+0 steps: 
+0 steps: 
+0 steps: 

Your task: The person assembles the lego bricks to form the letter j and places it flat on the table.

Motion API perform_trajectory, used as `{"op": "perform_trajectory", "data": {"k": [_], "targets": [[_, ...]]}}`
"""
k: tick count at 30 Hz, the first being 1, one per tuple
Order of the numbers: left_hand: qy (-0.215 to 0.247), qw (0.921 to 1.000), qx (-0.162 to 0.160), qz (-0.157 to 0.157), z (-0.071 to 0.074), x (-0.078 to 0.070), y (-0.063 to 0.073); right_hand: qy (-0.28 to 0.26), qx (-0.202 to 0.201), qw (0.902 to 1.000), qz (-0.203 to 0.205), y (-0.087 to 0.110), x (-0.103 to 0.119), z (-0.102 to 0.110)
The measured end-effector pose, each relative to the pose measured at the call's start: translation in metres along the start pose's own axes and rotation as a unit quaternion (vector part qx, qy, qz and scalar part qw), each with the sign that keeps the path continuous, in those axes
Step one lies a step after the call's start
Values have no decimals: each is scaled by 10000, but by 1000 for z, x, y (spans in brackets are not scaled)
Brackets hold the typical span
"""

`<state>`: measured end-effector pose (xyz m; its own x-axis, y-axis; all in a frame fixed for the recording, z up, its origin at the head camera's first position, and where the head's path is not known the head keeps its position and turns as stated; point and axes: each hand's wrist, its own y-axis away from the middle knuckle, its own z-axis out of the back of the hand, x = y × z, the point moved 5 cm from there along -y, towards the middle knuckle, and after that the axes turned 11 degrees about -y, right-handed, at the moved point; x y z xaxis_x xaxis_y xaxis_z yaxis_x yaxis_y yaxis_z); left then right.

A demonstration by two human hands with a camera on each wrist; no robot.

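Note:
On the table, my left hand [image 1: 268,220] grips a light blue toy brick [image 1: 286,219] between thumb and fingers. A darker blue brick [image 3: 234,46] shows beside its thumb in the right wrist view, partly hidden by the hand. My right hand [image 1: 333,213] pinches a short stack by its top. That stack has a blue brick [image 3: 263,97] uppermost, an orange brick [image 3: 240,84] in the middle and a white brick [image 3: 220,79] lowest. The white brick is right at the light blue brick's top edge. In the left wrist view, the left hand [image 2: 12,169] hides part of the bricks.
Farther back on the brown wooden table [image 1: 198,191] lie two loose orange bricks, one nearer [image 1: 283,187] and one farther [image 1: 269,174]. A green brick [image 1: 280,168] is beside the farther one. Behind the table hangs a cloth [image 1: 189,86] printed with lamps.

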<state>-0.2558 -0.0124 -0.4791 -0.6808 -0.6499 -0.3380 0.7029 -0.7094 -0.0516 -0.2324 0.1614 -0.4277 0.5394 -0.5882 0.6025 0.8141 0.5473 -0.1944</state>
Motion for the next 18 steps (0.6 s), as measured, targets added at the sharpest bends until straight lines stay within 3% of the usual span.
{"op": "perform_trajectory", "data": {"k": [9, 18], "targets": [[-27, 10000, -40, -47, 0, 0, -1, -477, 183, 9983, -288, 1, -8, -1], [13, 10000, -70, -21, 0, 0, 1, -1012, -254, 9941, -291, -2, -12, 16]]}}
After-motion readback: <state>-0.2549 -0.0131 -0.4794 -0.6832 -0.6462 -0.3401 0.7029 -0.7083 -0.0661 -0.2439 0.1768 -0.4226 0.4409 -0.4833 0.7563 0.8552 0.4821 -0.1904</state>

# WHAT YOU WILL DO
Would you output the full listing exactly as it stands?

# RESPONSE AREA
+0 steps: 
+0 steps: 
+0 steps: 

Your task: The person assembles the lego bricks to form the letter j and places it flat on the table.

Motion API perform_trajectory, used as `{"op": "perform_trajectory", "data": {"k": [_], "targets": [[_, ...]]}}`
"""
k: tick count at 30 Hz, the first being 1, one per tuple
Order of the numbers: left_hand: qy (-0.215 to 0.247), qw (0.921 to 1.000), qx (-0.162 to 0.160), qz (-0.157 to 0.157), z (-0.071 to 0.074), x (-0.078 to 0.070), y (-0.063 to 0.073); right_hand: qy (-0.28 to 0.26), qx (-0.202 to 0.201), qw (0.902 to 1.000), qz (-0.203 to 0.205), y (-0.087 to 0.110), x (-0.103 to 0.119), z (-0.102 to 0.110)
The measured end-effector pose, each relative to the pose measured at the call's start: translation in metres along the start pose's own axes and rotation as a unit quaternion (vector part qx, qy, qz and scalar part qw), each with the sign that keeps the path continuous, in those axes
Step one lies a step after the call's start
Values have no decimals: each is scaled by 10000, but by 1000 for z, x, y (spans in brackets are not scaled)
Brackets hold the typical span
"""

`<state>`: measured end-effector pose (xyz m; its own x-axis, y-axis; all in a frame fixed for the recording, z up, its origin at the head camera's first position, and where the head's path is not known the head keeps its position and turns as stated; point and axes: each hand's wrist, its own y-axis away from the middle knuckle, its own z-axis out of the back of the hand, x = y × z, the point moved 5 cm from there along -y, towards the middle knuckle, and after that the axes turned 11 degrees about -y, right-handed, at the moved point; x y z xaxis_x xaxis_y xaxis_z yaxis_x yaxis_y yaxis_z); left then right.

A demonstration by two human hands with a camera on each wrist; no robot.

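Note:
On the table, my left hand [image 1: 268,220] grips a light blue toy brick [image 1: 286,219] between thumb and fingers. A darker blue brick [image 3: 234,46] shows beside its thumb in the right wrist view, partly hidden by the hand. My right hand [image 1: 333,213] pinches a short stack by its top. That stack has a blue brick [image 3: 263,97] uppermost, an orange brick [image 3: 240,84] in the middle and a white brick [image 3: 220,79] lowest. The white brick is right at the light blue brick's top edge. In the left wrist view, the left hand [image 2: 12,169] hides part of the bricks.
Farther back on the brown wooden table [image 1: 198,191] lie two loose orange bricks, one nearer [image 1: 283,187] and one farther [image 1: 269,174]. A green brick [image 1: 280,168] is beside the farther one. Behind the table hangs a cloth [image 1: 189,86] printed with lamps.
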
<state>-0.2558 -0.0124 -0.4791 -0.6808 -0.6499 -0.3380 0.7029 -0.7094 -0.0516 -0.2324 0.1614 -0.4277 0.5394 -0.5882 0.6025 0.8141 0.5473 -0.1944</state>
Motion for the next 18 steps (0.6 s), as measured, targets added at the sharpest bends until straight lines stay within 3% of the usual span.
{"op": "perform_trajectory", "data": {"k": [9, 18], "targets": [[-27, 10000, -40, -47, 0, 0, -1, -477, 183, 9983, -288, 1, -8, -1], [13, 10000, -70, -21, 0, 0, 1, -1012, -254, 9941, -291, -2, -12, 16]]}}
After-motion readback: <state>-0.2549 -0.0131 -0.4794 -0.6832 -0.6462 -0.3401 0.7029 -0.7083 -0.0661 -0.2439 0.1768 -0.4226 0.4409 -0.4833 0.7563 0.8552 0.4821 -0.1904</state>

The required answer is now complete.